Work instruction ▸ Calculate how many lines in the following records hold the word "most", and report that number without comment.

Data for the task ▸
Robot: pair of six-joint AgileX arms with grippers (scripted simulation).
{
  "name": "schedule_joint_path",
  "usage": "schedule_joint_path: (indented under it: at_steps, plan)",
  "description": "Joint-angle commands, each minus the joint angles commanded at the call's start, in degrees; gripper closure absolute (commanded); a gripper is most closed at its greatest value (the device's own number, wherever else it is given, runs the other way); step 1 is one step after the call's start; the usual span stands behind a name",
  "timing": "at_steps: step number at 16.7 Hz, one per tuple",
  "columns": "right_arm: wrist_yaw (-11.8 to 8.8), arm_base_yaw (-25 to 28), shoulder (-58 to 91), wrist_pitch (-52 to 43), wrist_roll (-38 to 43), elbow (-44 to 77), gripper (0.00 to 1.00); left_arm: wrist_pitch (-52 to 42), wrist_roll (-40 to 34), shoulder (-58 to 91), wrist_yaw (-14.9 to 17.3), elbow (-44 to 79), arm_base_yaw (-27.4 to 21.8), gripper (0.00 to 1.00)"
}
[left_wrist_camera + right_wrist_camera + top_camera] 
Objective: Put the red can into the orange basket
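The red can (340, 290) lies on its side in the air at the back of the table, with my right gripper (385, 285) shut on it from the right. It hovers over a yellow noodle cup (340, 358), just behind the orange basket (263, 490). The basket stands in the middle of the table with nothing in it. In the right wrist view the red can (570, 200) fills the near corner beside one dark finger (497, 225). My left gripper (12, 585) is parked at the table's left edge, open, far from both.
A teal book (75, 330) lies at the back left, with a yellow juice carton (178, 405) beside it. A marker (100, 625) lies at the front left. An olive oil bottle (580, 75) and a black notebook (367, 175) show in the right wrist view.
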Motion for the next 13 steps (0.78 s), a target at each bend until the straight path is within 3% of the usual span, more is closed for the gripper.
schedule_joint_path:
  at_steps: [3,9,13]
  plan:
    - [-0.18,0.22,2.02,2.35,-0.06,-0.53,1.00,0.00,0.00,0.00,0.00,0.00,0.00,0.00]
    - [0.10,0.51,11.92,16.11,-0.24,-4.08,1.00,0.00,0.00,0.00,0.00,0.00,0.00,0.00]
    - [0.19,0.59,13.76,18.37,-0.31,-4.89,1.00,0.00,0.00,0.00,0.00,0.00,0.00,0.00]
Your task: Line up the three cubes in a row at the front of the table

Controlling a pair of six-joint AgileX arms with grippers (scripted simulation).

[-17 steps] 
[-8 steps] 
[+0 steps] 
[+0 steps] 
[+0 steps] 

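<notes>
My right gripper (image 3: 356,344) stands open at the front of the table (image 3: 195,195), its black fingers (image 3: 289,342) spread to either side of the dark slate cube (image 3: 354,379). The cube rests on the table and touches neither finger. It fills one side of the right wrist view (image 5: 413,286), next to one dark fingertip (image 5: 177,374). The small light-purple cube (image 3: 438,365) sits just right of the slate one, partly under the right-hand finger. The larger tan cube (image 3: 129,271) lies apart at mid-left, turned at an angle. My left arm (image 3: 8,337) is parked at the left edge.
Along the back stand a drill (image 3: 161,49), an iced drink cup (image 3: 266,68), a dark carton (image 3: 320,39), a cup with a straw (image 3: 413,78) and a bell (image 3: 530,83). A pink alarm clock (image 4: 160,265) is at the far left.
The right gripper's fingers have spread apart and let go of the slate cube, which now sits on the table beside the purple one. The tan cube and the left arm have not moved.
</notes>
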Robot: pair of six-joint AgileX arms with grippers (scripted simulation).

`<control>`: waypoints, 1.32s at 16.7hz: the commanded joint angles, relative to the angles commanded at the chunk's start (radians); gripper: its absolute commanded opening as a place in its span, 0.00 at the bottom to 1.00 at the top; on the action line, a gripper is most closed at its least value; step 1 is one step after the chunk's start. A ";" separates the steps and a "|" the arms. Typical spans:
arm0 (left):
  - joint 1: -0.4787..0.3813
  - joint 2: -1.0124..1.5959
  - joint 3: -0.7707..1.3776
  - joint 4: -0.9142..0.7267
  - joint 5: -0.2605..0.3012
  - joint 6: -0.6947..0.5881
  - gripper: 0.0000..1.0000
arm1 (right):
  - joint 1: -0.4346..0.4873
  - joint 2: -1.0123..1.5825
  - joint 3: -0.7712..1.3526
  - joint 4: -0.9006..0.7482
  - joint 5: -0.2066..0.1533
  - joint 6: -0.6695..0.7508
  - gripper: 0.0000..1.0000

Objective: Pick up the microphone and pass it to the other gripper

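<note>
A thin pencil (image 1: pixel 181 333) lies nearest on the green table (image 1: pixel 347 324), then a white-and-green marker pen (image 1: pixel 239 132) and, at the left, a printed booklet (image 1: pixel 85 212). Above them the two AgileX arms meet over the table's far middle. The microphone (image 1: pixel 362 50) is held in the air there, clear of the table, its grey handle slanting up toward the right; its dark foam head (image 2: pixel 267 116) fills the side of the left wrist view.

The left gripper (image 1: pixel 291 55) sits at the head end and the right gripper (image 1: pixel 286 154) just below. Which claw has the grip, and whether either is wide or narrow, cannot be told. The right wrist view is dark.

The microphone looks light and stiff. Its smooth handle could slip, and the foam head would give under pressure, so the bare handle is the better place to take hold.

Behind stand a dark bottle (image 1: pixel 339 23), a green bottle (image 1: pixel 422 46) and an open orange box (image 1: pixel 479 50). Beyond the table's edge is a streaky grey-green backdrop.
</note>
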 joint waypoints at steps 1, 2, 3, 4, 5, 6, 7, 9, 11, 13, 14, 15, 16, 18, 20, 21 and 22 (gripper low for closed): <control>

Response ▸ 2